Pierre Lamond, a Silicon Valley legend who has been a Sequoia partner at the Menlo Park, Calif.-based Venture Capital (VC) firm since 1981 has decided to join Khosla Ventures, primarily to do what Venture Capital was designed to do, take risks again.
Having hit on subprime VC for a few years now, his reasoning resonated with me and I looked back at Vinod Khosla‘s “New old-fashioned” model for Venture Capital, he describes in his 2002 presentation as “Funding to Milestones”, as depicted above. Now compare the above chart with the one right below, the VC model practiced by the majority of current Venture Capitalists today, which I refer to as subprime VC:
What quickly becomes apparent from the latter chart (derived from actual pitches between entrepreneurs and VC) is that supported by the excuse of lower development costs related to web2.0 technologies, the investors have pushed down the majority of the risk onto the entrepreneur.
We all know by know that Web2.0 is not a business and still requires the definition of a disruptive business that does not fundamentally yield lower operating cost, but much more disturbing is how investors have reduced their risk and delayed their active participation with a company that, in the end, actually produces lower exits (investors are now satisfied with a 2x rather than 10x return) and no IPOs. We explained in our previous blog how that strategy cannot save Venture Capital funds.

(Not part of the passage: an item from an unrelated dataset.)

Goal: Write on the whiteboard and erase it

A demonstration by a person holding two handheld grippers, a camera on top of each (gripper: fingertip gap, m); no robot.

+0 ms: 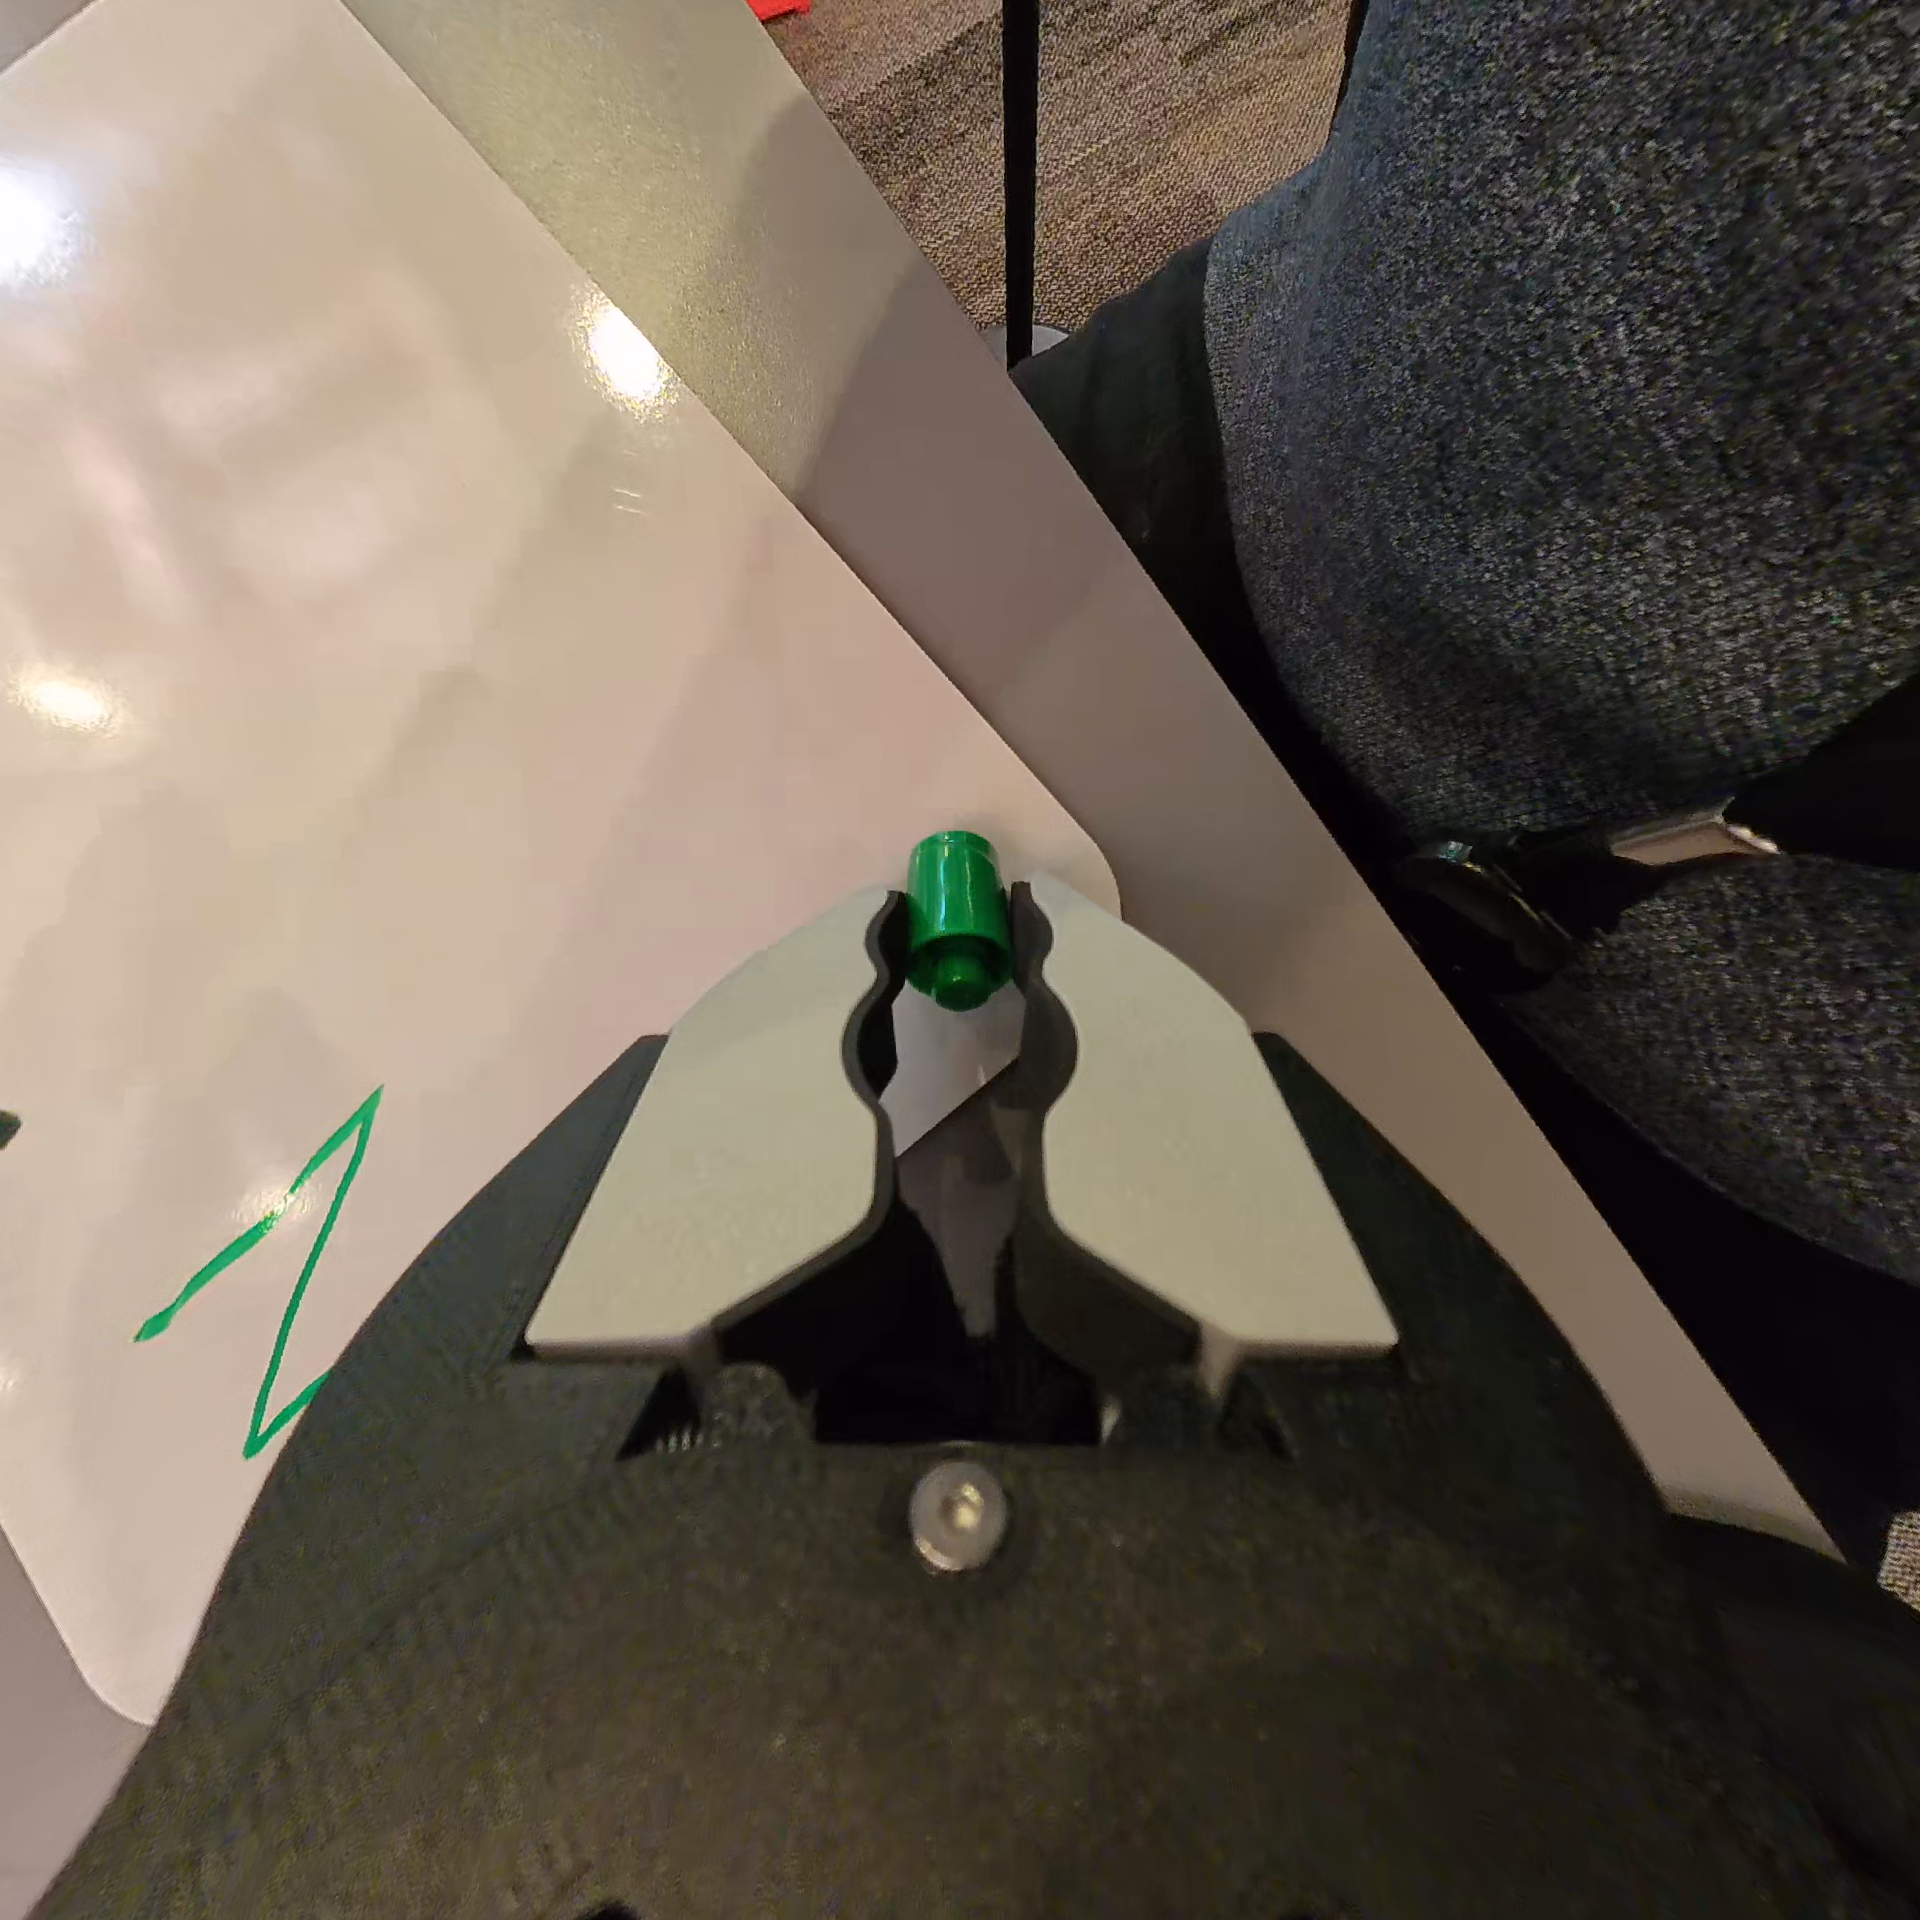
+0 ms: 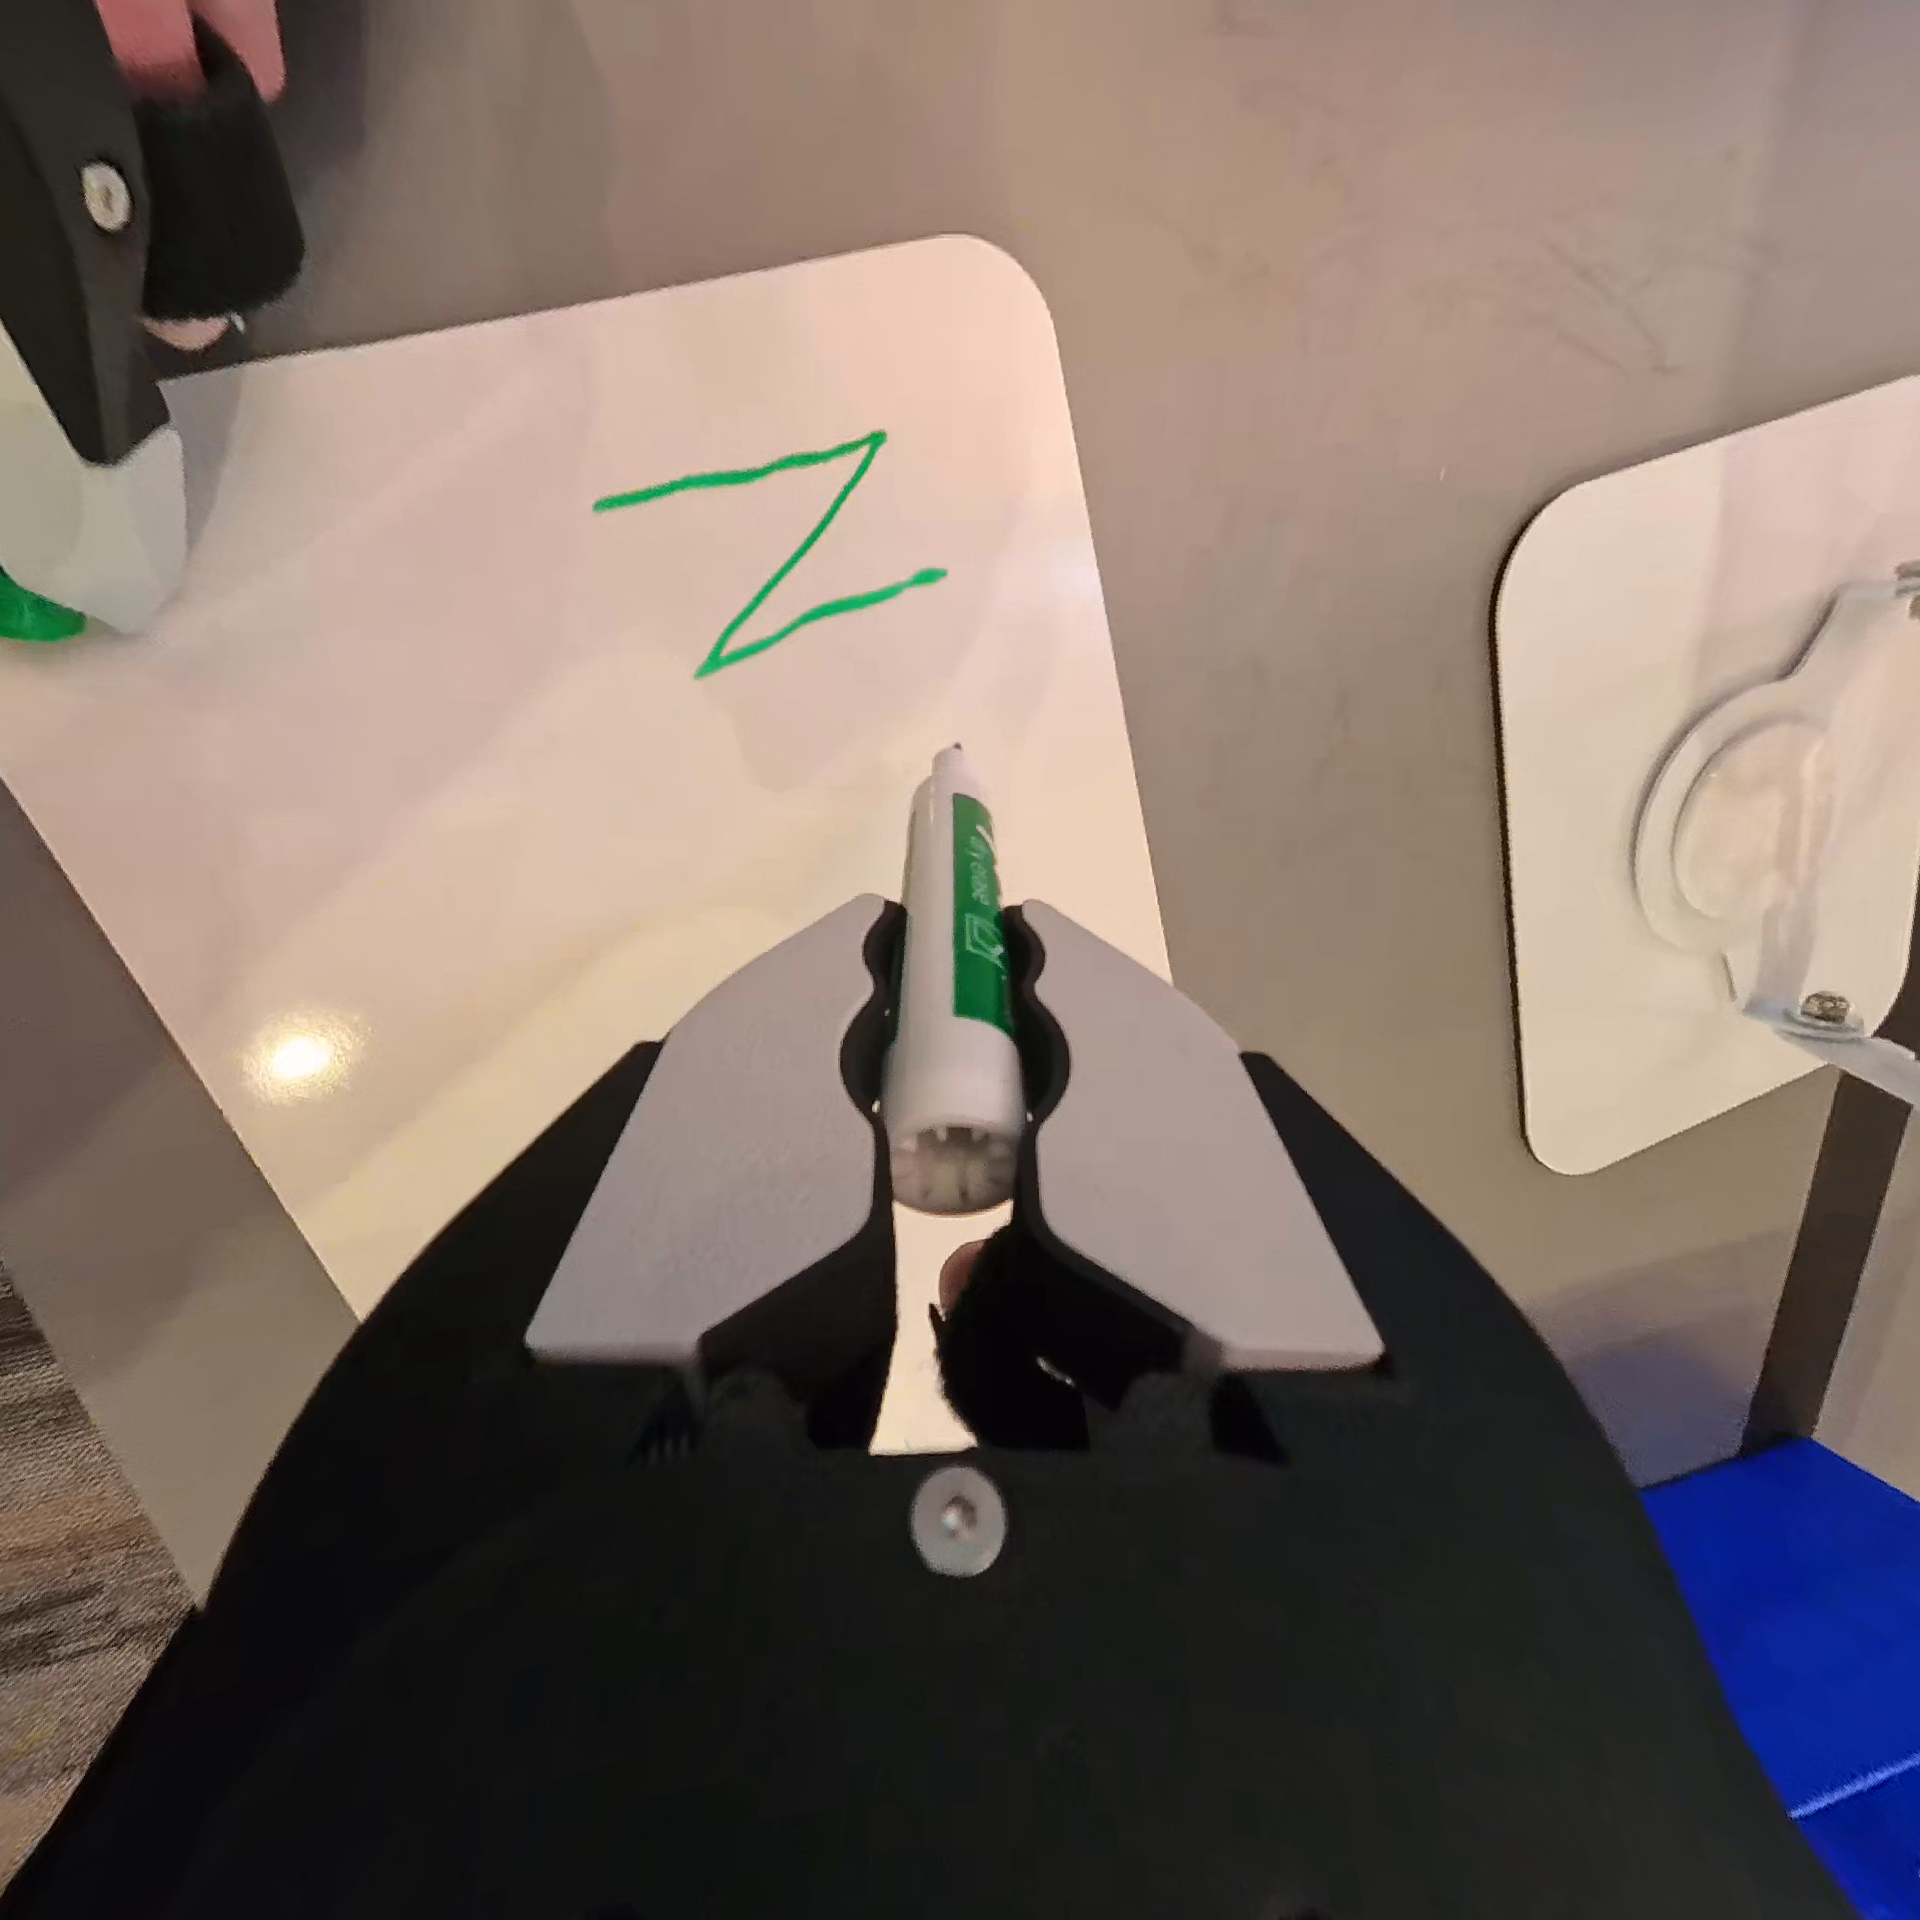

While statistically we can time-shift the sub-prime chart to the left and assume nothing has changed by holding up the Moneytree reports, anyone who has walked around in Silicon Valley as long as I have, knows what is really going on under the hood.
Unlike people like Vinod Khosla who can assess technology risk before it is built, the majority of investors can’t envision an opportunity until they spot it in their rearview mirror. Today, investors demonstrate by their actions (or lack thereof) what is fundamentally flawed in Venture Capital; the lack of people who can accurately assess risk. In 5-years our economy will be in better shape than it has been, leaner and meaner. Technology opportunities are and will be abound, as it is in the early stages of penetration. This is indeed a time for aggressive investing, rather than a time for crawl-back we see some VCs do.
The sub-prime VC problem will remain when the economy recovers, if it is not aggressively perforated by people with real early-stage operating experience who understand that risk is the lifeline of Venture Capital – and join the investment fray.
Stop blaming the economy and take a risk, everyday. Only then will you get better at it.